Preparation and primary bioevaluation of 99mTc-labeled-1-thio-ß-D-glucose as melanoma targeting agent.

The development of specific radiolabeled probes towards molecular markers in vivo has gained interest as targeted imaging agents for a more accurate detection of diseases. The aim of this study was to evaluate early detection of melanoma tumor based on 1-thio-ß-D-glucose (1-TG) radiolabeled with technetium-99m. 99mTc-1-TG has been synthesized and evaluated in vitro and in vivo for melanoma uptake. Tumor-cell uptake of the 99mTc complex was performed with cultured B16F1 murine melanoma cells which were also used for the in vivo studies.
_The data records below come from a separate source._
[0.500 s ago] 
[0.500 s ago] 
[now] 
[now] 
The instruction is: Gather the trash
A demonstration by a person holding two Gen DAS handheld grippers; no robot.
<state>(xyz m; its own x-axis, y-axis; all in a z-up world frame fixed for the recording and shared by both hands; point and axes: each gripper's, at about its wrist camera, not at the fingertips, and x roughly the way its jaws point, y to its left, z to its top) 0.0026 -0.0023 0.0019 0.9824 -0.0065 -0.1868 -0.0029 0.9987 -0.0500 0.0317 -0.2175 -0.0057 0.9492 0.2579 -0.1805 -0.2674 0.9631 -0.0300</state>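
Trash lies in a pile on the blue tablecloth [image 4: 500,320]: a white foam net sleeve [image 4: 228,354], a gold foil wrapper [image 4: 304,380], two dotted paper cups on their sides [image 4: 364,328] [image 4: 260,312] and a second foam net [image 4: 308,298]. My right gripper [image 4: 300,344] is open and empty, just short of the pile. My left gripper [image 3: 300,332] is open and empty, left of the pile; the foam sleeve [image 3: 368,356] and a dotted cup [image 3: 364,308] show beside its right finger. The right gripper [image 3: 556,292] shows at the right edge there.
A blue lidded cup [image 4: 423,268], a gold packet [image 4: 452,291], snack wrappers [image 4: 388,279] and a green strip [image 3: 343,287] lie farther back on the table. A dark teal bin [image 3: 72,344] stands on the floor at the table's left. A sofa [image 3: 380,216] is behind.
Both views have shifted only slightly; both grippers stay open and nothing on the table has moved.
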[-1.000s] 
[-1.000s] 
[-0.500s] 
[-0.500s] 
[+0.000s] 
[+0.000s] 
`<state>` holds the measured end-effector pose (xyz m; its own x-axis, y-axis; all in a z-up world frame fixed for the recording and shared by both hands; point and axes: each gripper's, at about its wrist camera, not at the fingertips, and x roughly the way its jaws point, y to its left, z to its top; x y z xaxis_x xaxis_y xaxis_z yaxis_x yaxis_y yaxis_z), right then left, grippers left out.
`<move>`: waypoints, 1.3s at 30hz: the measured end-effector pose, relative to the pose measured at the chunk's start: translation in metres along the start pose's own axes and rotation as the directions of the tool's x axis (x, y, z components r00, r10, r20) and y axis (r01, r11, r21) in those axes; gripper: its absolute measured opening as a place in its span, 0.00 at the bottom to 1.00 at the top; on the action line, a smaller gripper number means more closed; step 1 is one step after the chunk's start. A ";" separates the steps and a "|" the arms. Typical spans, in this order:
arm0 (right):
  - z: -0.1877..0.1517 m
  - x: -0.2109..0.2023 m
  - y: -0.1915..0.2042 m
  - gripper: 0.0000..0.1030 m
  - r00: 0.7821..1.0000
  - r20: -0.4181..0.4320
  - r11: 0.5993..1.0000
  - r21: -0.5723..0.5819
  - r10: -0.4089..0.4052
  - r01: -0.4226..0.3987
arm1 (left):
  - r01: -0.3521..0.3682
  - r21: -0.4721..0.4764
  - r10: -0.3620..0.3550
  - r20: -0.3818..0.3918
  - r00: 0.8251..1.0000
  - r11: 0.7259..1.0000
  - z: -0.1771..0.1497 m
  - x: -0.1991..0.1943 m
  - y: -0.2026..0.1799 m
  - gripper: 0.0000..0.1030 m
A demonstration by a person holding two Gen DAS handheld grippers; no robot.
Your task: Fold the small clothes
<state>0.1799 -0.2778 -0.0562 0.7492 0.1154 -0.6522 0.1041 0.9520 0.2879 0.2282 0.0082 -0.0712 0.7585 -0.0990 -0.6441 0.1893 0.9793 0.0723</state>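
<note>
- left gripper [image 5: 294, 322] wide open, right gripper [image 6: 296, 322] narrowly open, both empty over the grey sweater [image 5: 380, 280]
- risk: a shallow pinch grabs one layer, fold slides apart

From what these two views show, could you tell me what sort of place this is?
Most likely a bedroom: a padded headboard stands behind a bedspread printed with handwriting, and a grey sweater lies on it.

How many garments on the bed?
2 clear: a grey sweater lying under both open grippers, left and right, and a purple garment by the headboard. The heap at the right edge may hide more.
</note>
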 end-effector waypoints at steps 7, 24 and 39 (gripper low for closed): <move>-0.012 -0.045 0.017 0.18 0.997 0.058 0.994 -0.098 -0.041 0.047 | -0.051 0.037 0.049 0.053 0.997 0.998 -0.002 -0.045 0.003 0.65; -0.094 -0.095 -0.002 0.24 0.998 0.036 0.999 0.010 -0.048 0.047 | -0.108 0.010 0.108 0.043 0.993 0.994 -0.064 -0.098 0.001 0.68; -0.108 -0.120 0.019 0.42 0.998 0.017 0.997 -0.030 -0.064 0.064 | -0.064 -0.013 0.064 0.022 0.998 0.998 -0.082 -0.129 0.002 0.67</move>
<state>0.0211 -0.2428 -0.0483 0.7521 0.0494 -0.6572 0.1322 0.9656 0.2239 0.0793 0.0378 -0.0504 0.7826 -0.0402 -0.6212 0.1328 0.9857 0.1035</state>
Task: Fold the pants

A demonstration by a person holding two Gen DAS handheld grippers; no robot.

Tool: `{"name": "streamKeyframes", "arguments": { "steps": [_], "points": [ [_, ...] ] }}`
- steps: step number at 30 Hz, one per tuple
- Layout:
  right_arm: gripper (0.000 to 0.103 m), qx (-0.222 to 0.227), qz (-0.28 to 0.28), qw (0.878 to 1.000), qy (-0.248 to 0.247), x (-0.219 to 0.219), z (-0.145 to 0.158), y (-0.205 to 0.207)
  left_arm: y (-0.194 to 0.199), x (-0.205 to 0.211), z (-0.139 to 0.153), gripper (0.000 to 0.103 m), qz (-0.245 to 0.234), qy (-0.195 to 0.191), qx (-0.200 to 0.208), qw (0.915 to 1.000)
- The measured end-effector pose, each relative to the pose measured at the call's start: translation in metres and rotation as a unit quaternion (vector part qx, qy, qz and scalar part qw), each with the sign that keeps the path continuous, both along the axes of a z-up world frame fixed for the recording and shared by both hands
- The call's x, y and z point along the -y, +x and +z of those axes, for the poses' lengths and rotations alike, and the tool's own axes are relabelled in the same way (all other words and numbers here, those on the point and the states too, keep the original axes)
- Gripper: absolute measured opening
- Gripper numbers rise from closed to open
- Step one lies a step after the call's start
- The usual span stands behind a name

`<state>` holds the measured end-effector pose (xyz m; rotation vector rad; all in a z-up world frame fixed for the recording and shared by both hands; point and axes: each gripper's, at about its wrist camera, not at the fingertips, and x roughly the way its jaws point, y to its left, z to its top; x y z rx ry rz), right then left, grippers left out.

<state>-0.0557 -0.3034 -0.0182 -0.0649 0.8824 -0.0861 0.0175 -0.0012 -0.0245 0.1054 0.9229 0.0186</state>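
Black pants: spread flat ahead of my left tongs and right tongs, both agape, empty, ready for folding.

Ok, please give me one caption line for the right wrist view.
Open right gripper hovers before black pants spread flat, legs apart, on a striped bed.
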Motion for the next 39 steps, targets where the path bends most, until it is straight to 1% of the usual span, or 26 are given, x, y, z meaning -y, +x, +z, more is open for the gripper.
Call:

The methodology consisted in radiopharmaceutical synthesis followed by intravenous administration of 99mTc-1-TG in melanoma bearing mice and scintigraphic imaging. 1-thio-ß-D-glucose was labeled with 99mTc under reductive conditions using SnCl2. Radiolabeling efficiency was > 96%. 99mTc-1-TG showed high melanoma uptake in vitro. This was confirmed in vivo since a significant difference of 99mTc-1- TG uptake between melanoma model and the control joint was observed. General biodistribution showed renal uptake. The scintigraphic images showed tumor selective uptake of the 1-TG labeled, in tumor-bearing mice This study indicates effective labeling of 1-thio-ß-D-glucose with 99mTc that shows potential as a new type of specific probe for melanoma detection.

Biological evaluation of glucose and deoxyglucose derivatives radiolabeled with [99mTc(CO)3(H2O)3]+ core as potential melanoma imaging agents.

Glucose 9 and 2-deoxyglucose 10 were successfully synthesized and radiolabeled with [(99m)Tc(CO)(3)(H(2)0)(3)](+) intermediate in high yield. The complexes were characterized by HPLC and its stability with histidine over time was challenged. Cell uptake and biodistribution studies in melanoma-bearing C57BL/6 mice were performed. Both compounds showed accumulation in tumor tissue with high tumor-to-muscle ratios. Thus, D-glucose- and D-2-deoxyglucose-(99m)Tc complex could be considered as agents for melanoma diagnosis.